**YOUR GOAL:** Return the full listing unchanged, excluding any images it contains.

§

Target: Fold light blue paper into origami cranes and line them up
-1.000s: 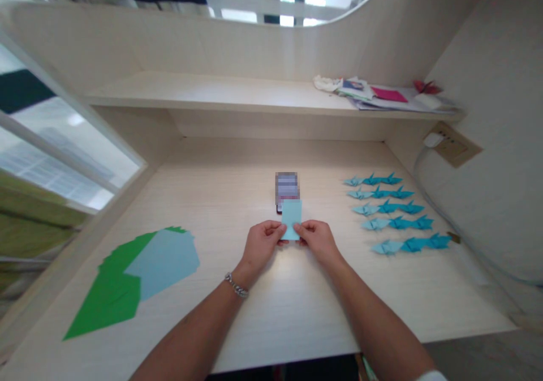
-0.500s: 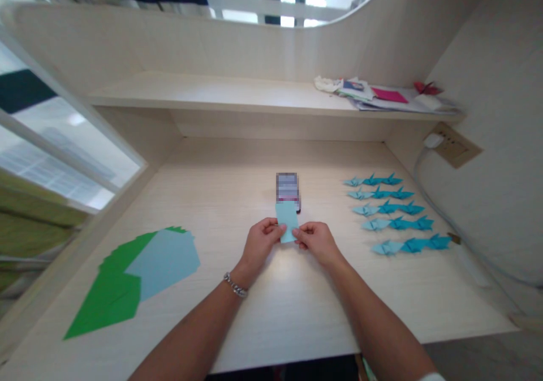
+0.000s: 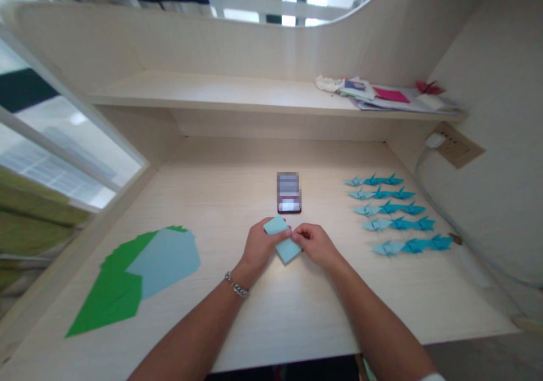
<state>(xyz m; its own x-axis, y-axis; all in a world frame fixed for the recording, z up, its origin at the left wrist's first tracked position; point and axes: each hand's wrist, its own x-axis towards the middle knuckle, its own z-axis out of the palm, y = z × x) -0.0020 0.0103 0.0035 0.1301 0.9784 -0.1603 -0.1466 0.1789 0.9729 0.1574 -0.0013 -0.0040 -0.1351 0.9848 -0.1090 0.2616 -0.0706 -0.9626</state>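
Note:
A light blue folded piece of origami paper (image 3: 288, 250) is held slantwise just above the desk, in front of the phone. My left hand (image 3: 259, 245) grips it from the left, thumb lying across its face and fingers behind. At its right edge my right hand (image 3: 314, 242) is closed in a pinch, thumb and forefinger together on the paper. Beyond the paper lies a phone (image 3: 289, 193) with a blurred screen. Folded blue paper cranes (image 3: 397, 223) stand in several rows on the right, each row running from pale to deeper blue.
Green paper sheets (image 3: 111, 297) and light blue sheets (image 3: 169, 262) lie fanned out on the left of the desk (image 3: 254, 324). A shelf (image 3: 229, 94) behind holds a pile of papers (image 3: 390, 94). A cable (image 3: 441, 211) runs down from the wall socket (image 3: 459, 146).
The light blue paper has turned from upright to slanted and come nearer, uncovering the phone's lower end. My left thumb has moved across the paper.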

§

**ANSWER TO THIS PROBLEM:**
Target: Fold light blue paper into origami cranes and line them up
-1.000s: 
-0.500s: 
+0.000s: 
<state>(xyz m; its own x-axis, y-axis; all in a world frame fixed for the recording, z up, its origin at the left wrist's first tracked position; point and axes: each hand's wrist, its own x-axis towards the middle knuckle, its own z-axis out of the palm, y = z × x) -0.0020 0.0103 0.0035 0.1301 0.9784 -0.1603 -0.1466 0.1789 0.9729 0.1574 -0.0013 -0.0040 -0.1351 0.9848 -0.1090 0.2616 -0.0706 -0.9626</state>
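Note:
A light blue folded piece of origami paper (image 3: 288, 250) is held slantwise just above the desk, in front of the phone. My left hand (image 3: 259, 245) grips it from the left, thumb lying across its face and fingers behind. At its right edge my right hand (image 3: 314, 242) is closed in a pinch, thumb and forefinger together on the paper. Beyond the paper lies a phone (image 3: 289, 193) with a blurred screen. Folded blue paper cranes (image 3: 397, 223) stand in several rows on the right, each row running from pale to deeper blue.
Green paper sheets (image 3: 111, 297) and light blue sheets (image 3: 169, 262) lie fanned out on the left of the desk (image 3: 254, 324). A shelf (image 3: 229, 94) behind holds a pile of papers (image 3: 390, 94). A cable (image 3: 441, 211) runs down from the wall socket (image 3: 459, 146).
The light blue paper has turned from upright to slanted and come nearer, uncovering the phone's lower end. My left thumb has moved across the paper.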

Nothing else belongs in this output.